### What to produce
Copy each line of the records that contains the word "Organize".

### Given records
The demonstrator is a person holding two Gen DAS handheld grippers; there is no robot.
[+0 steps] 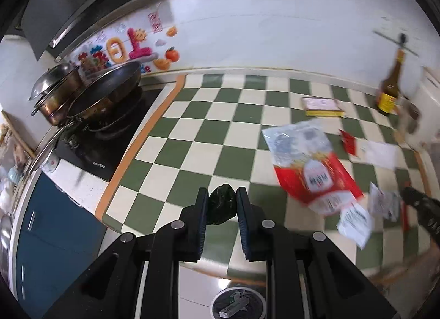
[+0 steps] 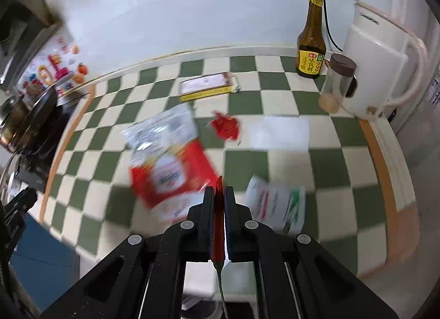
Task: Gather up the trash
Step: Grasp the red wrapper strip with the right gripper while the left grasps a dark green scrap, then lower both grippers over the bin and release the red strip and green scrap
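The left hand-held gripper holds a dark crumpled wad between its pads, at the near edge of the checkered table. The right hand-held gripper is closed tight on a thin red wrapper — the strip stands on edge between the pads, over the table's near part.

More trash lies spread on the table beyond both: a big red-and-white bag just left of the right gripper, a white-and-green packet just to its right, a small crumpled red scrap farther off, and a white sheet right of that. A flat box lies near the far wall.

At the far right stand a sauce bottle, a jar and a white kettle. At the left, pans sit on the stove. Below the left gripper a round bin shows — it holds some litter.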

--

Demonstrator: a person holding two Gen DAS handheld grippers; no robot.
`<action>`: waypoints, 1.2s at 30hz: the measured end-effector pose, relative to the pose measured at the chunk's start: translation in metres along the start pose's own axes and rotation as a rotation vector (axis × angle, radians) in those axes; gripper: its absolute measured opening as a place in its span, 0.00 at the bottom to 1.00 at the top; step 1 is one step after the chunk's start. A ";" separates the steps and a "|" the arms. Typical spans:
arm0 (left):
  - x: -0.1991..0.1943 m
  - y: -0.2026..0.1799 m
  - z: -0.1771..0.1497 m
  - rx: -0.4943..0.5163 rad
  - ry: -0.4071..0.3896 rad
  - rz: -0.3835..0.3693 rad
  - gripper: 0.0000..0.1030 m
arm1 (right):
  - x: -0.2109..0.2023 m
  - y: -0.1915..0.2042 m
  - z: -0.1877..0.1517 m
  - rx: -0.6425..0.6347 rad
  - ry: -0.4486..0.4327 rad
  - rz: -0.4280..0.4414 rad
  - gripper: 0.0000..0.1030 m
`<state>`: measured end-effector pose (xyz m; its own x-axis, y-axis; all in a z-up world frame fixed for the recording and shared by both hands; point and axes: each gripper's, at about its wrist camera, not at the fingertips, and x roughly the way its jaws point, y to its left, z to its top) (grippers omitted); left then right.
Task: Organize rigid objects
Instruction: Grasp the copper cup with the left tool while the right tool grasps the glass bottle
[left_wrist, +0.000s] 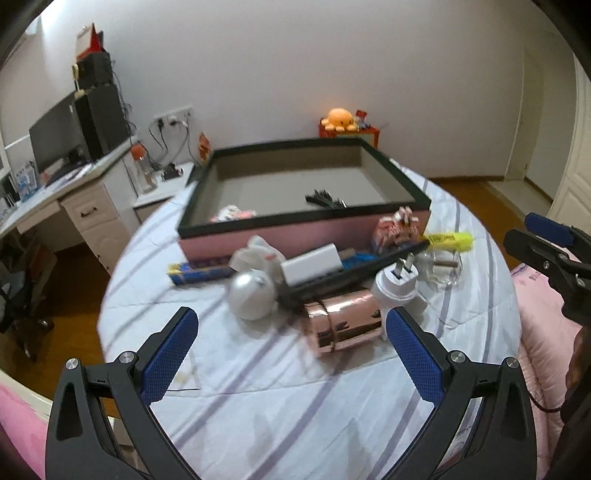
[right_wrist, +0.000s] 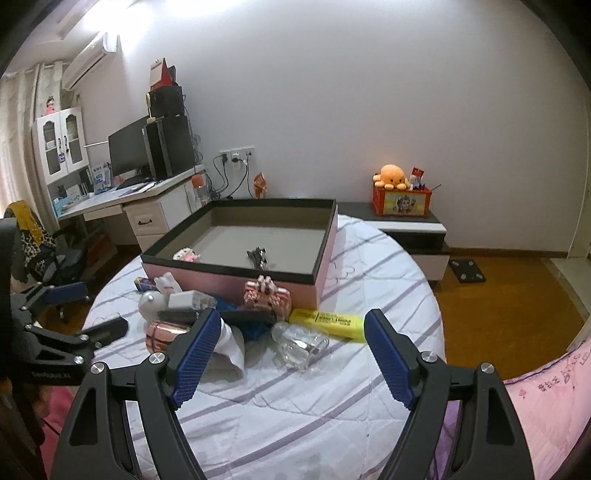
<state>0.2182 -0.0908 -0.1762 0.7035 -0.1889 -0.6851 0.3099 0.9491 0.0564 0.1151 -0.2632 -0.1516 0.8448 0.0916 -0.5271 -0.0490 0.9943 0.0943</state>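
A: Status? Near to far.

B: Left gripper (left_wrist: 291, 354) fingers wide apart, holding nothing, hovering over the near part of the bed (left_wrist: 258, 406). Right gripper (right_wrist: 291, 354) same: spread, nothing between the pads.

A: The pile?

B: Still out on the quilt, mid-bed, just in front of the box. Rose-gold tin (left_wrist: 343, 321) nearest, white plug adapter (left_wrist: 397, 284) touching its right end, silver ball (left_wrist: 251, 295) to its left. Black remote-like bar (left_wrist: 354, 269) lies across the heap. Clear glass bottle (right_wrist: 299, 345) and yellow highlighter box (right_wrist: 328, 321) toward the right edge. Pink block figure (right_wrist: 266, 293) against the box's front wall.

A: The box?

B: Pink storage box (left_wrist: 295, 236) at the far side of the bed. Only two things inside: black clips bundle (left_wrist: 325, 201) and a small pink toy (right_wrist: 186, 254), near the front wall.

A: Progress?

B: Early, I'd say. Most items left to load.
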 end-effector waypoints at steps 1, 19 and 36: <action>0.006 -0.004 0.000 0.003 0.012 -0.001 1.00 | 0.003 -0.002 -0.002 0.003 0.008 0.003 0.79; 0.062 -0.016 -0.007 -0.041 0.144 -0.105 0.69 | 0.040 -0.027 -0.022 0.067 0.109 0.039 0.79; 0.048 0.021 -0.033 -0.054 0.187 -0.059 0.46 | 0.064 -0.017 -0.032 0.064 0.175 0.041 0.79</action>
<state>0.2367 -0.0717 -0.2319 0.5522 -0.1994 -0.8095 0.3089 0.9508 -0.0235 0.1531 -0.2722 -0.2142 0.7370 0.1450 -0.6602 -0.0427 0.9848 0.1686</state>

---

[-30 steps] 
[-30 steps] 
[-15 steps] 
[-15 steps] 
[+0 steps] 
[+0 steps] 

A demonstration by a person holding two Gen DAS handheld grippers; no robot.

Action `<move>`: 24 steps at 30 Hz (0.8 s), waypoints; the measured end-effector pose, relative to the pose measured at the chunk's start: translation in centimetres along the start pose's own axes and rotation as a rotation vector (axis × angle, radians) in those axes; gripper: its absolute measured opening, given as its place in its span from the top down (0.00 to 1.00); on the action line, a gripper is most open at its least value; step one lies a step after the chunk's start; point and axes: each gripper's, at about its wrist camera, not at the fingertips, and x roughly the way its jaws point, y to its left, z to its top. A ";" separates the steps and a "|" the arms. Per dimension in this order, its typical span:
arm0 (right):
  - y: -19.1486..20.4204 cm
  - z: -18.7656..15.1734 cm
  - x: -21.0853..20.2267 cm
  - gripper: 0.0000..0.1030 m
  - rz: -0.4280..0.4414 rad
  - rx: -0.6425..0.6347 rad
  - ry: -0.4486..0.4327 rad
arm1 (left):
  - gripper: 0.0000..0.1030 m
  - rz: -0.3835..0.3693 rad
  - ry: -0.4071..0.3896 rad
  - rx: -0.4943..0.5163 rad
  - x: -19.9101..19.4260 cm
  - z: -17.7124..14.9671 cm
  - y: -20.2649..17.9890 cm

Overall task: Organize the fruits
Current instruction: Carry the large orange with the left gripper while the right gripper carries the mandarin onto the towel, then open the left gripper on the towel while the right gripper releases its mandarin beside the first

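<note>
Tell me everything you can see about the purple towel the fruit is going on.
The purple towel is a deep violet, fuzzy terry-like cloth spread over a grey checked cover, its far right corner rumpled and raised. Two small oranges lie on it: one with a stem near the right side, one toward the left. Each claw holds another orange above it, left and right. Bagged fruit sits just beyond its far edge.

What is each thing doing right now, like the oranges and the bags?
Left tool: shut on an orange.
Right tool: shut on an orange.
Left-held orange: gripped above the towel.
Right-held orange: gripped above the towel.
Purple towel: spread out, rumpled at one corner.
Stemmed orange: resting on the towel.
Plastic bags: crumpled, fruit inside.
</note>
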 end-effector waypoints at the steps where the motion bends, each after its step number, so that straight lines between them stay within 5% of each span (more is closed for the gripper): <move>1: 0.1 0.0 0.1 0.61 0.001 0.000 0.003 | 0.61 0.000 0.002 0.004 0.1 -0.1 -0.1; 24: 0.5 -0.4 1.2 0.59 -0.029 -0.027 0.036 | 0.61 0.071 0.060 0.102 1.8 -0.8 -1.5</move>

### Response for this exercise
Task: Organize rigid objects
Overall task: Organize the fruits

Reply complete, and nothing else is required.